The Department of Conservation is bottom of the pack when it comes to paying invoices on time, data shows.
Central government agencies have committed to paying 95 percent of their domestic invoices within 10 business days.
Data for the June quarter shows that the Ministry for Women, Serious Fraud Office, Crown Law Office and Ministry for Primary Industries (MPI) all paid 100 percent of their invoices within that timeframe. MPI processed 7207 invoices.
But the Department of Conservation only paid 70 percent of its invoices within that time and the Customs Service was at 74 percent. Both had improved from the previous quarter.
The Department of Conservation had just under 15,000 invoices in the quarter. It has been approached for comment.
The Ministry of Transport was the only other agency at less than 90 percent, recording 88 percent of invoices paid, and no change from the previous quarter.
The Department of Corrections, Ministry of Defence, Department of Prime Minister and Cabinet, Ministry of Business, Innovation and Employment, Ministry for Pacific Peoples and Ministry for the Environment were between 90 and 94 percent of invoices paid in 10 days.

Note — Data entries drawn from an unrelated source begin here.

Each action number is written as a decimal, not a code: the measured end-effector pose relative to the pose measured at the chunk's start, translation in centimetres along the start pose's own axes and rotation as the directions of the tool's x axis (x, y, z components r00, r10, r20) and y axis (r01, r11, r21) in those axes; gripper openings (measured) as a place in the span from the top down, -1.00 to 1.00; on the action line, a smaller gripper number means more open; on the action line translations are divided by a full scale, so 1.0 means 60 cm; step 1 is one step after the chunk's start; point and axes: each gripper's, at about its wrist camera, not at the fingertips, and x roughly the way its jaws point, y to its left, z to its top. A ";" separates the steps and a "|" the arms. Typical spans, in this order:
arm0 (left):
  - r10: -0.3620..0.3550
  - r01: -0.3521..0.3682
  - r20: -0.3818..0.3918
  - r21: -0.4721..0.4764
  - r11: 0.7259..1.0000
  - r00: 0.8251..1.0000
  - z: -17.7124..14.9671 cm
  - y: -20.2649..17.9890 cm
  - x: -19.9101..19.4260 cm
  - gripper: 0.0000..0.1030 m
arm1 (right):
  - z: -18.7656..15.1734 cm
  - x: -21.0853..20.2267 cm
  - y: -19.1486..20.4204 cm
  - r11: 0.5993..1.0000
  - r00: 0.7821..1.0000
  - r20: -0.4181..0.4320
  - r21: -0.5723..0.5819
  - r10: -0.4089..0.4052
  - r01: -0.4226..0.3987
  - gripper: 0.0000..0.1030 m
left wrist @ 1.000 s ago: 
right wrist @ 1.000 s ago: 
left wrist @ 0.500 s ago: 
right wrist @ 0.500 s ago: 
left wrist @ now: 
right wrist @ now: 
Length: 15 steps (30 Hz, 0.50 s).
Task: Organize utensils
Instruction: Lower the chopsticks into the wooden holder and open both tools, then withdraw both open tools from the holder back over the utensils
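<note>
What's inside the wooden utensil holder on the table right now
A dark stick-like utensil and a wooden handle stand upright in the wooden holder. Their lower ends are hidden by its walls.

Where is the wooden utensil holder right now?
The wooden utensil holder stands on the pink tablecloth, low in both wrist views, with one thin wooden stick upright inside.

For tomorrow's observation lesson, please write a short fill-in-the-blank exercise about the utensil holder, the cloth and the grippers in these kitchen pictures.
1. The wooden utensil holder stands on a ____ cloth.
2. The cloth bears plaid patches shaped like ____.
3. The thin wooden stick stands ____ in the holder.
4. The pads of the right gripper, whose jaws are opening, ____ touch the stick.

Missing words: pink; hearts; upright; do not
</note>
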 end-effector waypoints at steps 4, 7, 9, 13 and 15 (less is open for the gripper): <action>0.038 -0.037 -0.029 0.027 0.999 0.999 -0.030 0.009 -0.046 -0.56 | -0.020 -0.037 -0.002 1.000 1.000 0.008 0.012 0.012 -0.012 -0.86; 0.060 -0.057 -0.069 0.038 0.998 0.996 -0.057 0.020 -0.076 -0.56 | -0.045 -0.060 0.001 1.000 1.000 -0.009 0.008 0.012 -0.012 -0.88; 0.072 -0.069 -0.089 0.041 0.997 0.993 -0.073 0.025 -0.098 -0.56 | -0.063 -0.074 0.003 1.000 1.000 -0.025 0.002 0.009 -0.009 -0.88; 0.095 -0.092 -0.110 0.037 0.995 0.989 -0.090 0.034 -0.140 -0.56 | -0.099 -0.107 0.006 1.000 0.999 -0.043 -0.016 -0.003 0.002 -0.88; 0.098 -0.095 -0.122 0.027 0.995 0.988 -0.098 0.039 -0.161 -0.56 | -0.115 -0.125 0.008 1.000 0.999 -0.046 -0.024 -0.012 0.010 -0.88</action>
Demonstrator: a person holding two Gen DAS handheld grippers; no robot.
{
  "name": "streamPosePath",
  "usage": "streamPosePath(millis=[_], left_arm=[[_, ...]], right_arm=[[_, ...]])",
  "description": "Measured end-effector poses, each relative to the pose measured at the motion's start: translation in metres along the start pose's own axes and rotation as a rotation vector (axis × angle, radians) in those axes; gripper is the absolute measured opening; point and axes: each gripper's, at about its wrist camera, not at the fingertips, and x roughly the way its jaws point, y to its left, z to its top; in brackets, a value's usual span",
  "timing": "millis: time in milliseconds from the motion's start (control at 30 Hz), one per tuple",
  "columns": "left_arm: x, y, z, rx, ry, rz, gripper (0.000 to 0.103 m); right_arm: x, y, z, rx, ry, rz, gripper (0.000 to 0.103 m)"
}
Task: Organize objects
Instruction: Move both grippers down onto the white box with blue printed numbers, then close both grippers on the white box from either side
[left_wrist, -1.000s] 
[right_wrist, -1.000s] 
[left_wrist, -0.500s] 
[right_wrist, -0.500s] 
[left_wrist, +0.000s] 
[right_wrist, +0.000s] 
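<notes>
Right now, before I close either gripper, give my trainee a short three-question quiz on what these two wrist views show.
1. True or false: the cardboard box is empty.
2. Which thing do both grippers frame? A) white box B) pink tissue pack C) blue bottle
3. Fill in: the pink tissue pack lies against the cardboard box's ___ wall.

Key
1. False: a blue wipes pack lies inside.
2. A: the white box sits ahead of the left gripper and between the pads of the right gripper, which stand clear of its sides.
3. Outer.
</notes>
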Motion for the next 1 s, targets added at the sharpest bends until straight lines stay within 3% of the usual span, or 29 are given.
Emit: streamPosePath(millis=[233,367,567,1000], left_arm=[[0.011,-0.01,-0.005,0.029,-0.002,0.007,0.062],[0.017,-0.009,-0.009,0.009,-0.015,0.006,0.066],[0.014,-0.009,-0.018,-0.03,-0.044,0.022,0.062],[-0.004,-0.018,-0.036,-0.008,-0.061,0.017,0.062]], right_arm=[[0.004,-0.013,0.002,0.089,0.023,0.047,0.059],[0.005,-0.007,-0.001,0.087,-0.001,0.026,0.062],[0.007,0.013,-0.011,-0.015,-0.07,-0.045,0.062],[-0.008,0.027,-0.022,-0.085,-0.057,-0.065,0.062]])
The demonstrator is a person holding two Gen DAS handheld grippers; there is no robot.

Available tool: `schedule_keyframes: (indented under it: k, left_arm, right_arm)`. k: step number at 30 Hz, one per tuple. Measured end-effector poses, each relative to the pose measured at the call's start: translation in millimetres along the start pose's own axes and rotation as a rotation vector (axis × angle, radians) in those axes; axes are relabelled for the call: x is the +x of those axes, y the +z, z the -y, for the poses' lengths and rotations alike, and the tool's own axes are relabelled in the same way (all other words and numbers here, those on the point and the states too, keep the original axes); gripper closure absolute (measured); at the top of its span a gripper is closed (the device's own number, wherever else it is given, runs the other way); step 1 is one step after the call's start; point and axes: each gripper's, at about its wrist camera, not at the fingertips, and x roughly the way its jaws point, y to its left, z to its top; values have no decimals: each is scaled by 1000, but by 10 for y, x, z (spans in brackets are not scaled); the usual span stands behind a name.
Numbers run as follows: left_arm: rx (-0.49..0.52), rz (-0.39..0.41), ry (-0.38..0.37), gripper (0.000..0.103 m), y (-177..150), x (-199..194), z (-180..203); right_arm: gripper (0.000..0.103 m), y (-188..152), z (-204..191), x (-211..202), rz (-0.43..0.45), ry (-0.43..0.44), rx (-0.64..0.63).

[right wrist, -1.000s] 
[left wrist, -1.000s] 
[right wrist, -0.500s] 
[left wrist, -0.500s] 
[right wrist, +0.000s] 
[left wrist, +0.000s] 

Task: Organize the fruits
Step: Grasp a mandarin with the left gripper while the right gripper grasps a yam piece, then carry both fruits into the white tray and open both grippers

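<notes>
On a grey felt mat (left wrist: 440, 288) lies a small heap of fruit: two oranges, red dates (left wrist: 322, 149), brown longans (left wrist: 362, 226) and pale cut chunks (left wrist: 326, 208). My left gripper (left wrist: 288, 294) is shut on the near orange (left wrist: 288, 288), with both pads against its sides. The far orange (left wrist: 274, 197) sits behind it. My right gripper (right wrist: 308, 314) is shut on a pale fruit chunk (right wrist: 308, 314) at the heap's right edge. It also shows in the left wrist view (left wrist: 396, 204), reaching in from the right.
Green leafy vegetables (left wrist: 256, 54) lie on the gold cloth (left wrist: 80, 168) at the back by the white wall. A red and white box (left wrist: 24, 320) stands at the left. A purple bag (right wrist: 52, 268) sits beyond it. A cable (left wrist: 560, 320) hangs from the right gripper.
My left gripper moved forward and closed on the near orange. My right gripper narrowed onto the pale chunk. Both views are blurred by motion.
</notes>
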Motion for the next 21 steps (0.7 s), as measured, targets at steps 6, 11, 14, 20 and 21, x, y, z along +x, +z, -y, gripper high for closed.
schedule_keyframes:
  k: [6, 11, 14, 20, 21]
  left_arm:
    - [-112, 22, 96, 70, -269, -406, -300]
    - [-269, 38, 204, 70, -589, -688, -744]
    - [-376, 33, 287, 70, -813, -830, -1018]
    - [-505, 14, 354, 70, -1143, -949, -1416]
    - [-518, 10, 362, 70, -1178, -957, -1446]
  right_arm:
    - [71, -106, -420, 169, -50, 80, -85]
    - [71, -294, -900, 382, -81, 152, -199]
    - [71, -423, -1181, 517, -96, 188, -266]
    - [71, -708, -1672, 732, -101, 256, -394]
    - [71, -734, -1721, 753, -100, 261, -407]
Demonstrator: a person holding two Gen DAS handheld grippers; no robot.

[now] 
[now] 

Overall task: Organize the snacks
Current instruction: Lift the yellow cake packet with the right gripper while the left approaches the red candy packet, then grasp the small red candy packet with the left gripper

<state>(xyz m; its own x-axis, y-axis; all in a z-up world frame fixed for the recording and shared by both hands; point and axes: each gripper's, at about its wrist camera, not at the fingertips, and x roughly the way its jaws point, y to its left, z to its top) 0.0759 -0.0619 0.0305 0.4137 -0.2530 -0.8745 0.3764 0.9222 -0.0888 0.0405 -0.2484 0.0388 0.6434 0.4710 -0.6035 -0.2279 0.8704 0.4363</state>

Charted Accountants Australia and NZ sustainability and business reform leader Karen McWilliams said the data was positive - across the board, 95.3 percent of invoices were paid within 10 working days, from 93.6 percent he pervious quarter.
"Chartered accountants around the country tell us that slow payments create cash flow issues, places strain on business relationships and, in some cases, leads to insolvency. We need a culture shift, to speed up payment times, and this transparency is leading by example."
She said the government publishing its data sent a message to other businesses that payment times were important.
"Our members tell us that most small businesses don't have a genuine choice to accept or reject a proposal from a large business, on the basis of their payment times. There's a clear power imbalance there."
She said there appeared to be a correlation between better payment times and e-invoicing. The government promised to "ramp up" e-invoicing when it repealed the previous government's Business Payments Practices Act.
Xero country manager Bridget Snelling has highlighted the problem of late payments for small businesses and called for all big businesses to commit to the same timeframe as the government.
Xero's data shows an 81 percent increase in the cost of late payments to small businesses, from an estimated $456 million in 2021 to $827m in 2023.